Everything in the data below is left aside except the lines from the one containing "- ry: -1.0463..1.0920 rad" through the one containing "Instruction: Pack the"; repeat those exactly.

START Data block

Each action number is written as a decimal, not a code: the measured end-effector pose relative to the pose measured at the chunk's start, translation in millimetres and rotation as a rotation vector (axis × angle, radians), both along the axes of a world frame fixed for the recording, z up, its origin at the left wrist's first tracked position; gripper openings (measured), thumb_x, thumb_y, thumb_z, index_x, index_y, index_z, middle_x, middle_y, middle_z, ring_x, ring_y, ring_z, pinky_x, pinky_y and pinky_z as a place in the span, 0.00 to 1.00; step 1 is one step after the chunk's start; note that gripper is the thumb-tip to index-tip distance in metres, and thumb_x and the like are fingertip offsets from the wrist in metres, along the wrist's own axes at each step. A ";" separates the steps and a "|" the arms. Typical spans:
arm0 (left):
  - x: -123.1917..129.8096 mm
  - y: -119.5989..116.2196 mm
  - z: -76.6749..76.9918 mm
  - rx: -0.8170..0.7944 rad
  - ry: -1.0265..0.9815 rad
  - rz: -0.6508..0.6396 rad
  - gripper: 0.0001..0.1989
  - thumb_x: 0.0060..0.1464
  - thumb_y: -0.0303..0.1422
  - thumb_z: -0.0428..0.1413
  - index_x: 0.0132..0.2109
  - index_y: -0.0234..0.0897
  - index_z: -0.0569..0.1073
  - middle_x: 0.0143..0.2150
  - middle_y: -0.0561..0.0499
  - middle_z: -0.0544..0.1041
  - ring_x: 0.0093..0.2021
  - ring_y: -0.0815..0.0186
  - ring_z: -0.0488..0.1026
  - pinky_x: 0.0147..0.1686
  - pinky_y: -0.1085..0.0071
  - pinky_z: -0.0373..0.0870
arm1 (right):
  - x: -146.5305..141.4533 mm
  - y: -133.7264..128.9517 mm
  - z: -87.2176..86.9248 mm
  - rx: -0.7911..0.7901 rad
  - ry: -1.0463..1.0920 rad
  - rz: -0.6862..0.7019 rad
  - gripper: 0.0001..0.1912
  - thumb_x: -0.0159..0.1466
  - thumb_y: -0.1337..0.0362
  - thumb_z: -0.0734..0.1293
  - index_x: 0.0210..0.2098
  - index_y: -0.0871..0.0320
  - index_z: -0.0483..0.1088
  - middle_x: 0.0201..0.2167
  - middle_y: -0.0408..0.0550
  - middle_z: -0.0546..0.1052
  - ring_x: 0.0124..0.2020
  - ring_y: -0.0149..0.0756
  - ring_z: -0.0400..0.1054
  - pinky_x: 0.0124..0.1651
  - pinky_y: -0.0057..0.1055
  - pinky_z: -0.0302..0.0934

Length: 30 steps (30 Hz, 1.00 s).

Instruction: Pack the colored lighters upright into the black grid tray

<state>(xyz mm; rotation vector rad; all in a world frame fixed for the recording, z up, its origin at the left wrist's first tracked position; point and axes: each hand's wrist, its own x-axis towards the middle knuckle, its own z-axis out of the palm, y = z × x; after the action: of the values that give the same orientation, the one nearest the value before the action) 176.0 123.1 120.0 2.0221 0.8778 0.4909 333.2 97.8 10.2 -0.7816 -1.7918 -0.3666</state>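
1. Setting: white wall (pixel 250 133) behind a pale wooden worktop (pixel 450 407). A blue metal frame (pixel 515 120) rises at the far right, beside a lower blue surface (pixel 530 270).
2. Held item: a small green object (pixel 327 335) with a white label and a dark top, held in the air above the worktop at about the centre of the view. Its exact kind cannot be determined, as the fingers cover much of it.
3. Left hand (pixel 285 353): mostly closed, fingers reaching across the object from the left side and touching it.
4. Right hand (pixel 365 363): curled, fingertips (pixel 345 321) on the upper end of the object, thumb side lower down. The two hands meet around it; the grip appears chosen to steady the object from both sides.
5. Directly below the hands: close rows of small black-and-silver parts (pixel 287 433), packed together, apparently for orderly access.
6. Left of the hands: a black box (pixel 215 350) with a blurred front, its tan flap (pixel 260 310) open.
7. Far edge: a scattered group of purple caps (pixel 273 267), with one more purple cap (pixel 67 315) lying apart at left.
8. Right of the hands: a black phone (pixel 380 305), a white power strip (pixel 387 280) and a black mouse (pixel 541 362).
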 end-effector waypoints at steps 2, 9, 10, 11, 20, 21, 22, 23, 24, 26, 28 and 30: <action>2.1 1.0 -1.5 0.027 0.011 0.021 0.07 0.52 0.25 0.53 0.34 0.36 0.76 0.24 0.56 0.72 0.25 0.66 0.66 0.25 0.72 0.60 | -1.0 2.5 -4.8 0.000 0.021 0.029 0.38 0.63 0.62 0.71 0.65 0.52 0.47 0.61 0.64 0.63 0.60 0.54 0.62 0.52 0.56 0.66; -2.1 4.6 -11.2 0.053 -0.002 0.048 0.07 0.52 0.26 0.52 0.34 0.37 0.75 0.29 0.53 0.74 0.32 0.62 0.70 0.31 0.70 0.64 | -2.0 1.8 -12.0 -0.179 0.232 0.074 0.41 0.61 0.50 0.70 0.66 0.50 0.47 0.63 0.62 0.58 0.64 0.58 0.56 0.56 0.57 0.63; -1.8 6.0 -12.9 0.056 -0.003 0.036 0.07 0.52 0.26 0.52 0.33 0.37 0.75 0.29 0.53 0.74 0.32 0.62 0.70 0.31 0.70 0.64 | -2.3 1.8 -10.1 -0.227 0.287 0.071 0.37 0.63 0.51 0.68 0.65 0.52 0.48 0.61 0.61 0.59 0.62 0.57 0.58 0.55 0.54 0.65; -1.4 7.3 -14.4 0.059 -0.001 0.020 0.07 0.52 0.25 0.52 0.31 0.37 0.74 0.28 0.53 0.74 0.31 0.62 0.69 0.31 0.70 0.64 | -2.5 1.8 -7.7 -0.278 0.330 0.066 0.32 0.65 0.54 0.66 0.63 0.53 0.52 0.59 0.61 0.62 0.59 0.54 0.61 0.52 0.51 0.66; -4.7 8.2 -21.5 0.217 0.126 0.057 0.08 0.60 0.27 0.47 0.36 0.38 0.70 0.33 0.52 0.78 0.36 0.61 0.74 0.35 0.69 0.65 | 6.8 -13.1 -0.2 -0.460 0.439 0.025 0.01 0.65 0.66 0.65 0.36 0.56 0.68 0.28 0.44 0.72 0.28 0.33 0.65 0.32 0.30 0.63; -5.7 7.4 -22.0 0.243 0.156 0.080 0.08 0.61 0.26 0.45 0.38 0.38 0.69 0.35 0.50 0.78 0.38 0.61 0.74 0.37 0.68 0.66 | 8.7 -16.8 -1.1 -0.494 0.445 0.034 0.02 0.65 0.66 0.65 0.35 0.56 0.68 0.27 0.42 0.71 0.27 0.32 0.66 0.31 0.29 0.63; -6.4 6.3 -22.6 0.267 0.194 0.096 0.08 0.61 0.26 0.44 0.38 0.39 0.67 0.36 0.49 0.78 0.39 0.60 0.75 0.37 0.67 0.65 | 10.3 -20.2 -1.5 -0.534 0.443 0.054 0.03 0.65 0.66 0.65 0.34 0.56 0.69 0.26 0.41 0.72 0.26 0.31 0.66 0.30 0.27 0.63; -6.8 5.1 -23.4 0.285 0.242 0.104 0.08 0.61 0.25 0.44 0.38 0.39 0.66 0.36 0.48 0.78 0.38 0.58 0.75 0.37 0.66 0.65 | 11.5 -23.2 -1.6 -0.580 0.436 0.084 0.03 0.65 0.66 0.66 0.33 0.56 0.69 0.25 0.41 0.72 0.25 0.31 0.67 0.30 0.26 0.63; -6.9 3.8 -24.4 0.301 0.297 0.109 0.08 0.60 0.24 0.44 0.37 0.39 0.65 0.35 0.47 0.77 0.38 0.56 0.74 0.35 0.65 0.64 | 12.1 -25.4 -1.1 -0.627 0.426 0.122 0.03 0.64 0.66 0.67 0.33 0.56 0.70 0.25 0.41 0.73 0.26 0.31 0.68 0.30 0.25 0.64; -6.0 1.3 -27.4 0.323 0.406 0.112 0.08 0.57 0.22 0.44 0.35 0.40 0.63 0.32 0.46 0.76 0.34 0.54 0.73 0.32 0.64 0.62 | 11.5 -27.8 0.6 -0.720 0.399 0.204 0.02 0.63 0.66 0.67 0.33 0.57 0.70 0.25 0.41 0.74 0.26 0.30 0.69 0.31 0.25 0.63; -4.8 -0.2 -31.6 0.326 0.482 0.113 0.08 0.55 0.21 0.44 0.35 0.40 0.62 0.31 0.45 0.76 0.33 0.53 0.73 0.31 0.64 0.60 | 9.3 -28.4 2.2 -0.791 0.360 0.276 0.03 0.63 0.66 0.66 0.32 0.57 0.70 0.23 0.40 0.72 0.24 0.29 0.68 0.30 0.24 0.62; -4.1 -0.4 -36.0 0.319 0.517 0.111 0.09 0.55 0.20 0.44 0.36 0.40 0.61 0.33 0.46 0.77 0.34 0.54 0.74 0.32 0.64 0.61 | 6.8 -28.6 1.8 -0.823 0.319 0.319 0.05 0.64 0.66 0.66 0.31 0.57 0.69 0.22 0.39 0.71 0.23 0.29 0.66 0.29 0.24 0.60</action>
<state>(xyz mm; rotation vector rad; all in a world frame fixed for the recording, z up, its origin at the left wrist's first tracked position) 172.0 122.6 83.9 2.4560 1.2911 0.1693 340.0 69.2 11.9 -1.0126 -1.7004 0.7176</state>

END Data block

Result for this task »
  - ry: -1.0463..1.0920 rad
  - rz: -0.6862..0.7019 rad
  - gripper: 0.0001..0.1912
  - thumb_x: -0.0159..0.1466
  - thumb_y: -0.1337..0.0362
  - thumb_z: -0.0734..0.1293
  - index_x: 0.0210..0.2098
  - index_y: -0.0871..0.0320
  - index_z: -0.0483..0.1088
  - middle_x: 0.0201..0.2167
  - middle_y: -0.0408..0.0550
  - middle_z: -0.0546..0.1052
  - ring_x: 0.0124..0.2020
  - ring_y: -0.0149..0.0756
  - ring_z: -0.0400..0.1054
  - pinky_x: 0.0124..0.1651
  - pinky_y: -0.0057..0.1055
  - pinky_z: -0.0302..0.0934

Length: 30 steps (30 Hz, 1.00 s).

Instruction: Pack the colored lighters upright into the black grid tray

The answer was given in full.